There are a host of federal and state laws that combat harassing and frequent marketing calls on consumers by limiting marketers’ access to identifying information. In the case of medicines, it is doctors who make the purchasing decisions for the ultimate consumers of the product, and therefore they receive the large majority of all marketing efforts.
Although marketing to doctors has long been a key focus of pharmaceutical company marketing budgets, the availability of digitized prescribing data beginning in the early 1990s made the practice more profitable and invasive. Access to prescribing data has stoked a massive increase in spending and sales force size for individualized marketing that has become harassing in its sheer volume. In 2004, the industry spent $27 billion on drug marketing, more than any other sector in the U.S., on its sales force or media advertising. Over eighty five percent of pharmaceutical marketing budgets are targeted at doctors. In the decade after IMS unveiled its flagship prescriber tracking program in 1993, spending on detailing increased by nearly three hundred percent, doubling the number of pharmaceutical sales representatives to over 100,000. There is one pharmaceutical sales representative for every four to five office based physicians in the nation. But because low prescribers often do not receive sales attention, it has been estimated that the effective ratio of sales representatives to targeted doctors is closer to one for every 2.5 doctors. The average primary care physician in 2004 interacted with a staggering 28 sales representatives each week.
In addition to being harassing by its sheer volume, access to prescriber detailing increases the prevalence of coercive marketing practices in individual sales calls. Sales representatives use this data in increasingly obnoxious ways to hold prescribers “accountable” for their marketing messages and gifts, including by telling prescribers that they are being monitored and that the free lunches and gifts will dwindle if they do not meet the marketers’ expectations.
The Act Protects Patient Privacy.
There can be no doubt that patients have the strongest possible interest in not having their treatment histories subjected to surveillance and lobbying by pharmaceutical companies. But this interest cannot be protected by the removal of patient names alone.
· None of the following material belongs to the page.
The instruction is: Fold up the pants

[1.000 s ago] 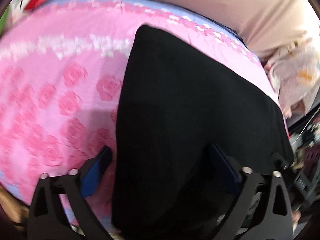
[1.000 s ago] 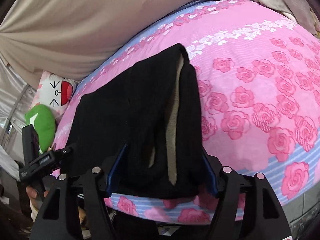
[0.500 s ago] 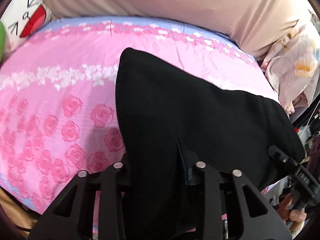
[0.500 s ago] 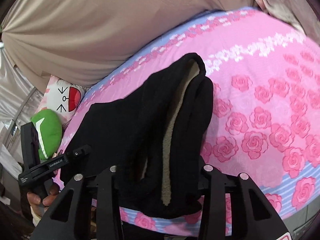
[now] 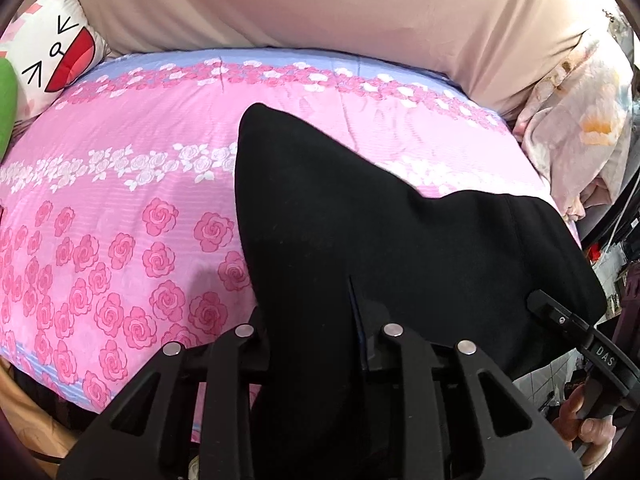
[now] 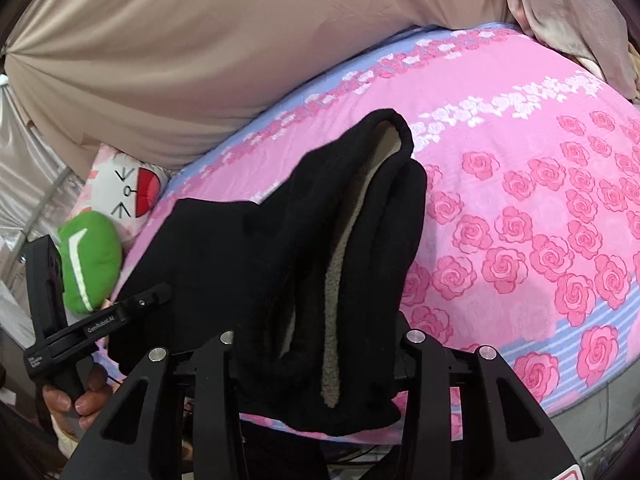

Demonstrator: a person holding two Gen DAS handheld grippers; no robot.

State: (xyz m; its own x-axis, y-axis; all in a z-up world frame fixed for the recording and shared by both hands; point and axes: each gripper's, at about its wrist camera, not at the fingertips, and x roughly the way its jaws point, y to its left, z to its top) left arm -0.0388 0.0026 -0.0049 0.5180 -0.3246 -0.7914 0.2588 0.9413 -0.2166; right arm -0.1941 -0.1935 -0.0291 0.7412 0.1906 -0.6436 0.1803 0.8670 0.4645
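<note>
With the left gripper [image 5: 316, 320] and right gripper [image 6: 316, 340] both clamping the near edge of the black fleece-lined pants [image 6: 280, 248], which are lying on the pink rose-print bedspread [image 5: 120, 200], both should probably be lifting evenly, keeping the edge taut.

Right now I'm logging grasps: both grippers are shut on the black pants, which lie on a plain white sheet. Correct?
Not quite. The sheet is pink with a rose print, as the left wrist view shows. Both grippers, left and right, are shut on the black pants.

"DAS" on right gripper [image 5: 576, 340]; "GenRobot.AI" on left gripper [image 6: 104, 322].
</note>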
Patient de-identification is not complete with the removal of names and addresses. The data can still be used to track an individual patient, identified with a unique numerical identifier that carries forward through time. The problem with this is twofold. It weakens the protection of privacy for patients in situations where knowing treatment history and physician identity can allow re-identification of a patient. It also allows pharmaceutical companies to target an individual patient for sales efforts, even name unknown. With access to prescriber identities and “anonymized” patient data, a pharmaceutical company can not only observe a specific treatment event for a particular patient, like the switching of a prescription, but can respond with an individualized marketing campaign at the prescriber to change that patient’s treatment. This insertion of the pharmaceutical company into the monitoring and influence of the patient’s treatment is an invasion of privacy of the most odious kind: one that directly affects the treatment course of the patient for the pecuniary interest of another through a breach of confidentiality that is nearly impossible to detect.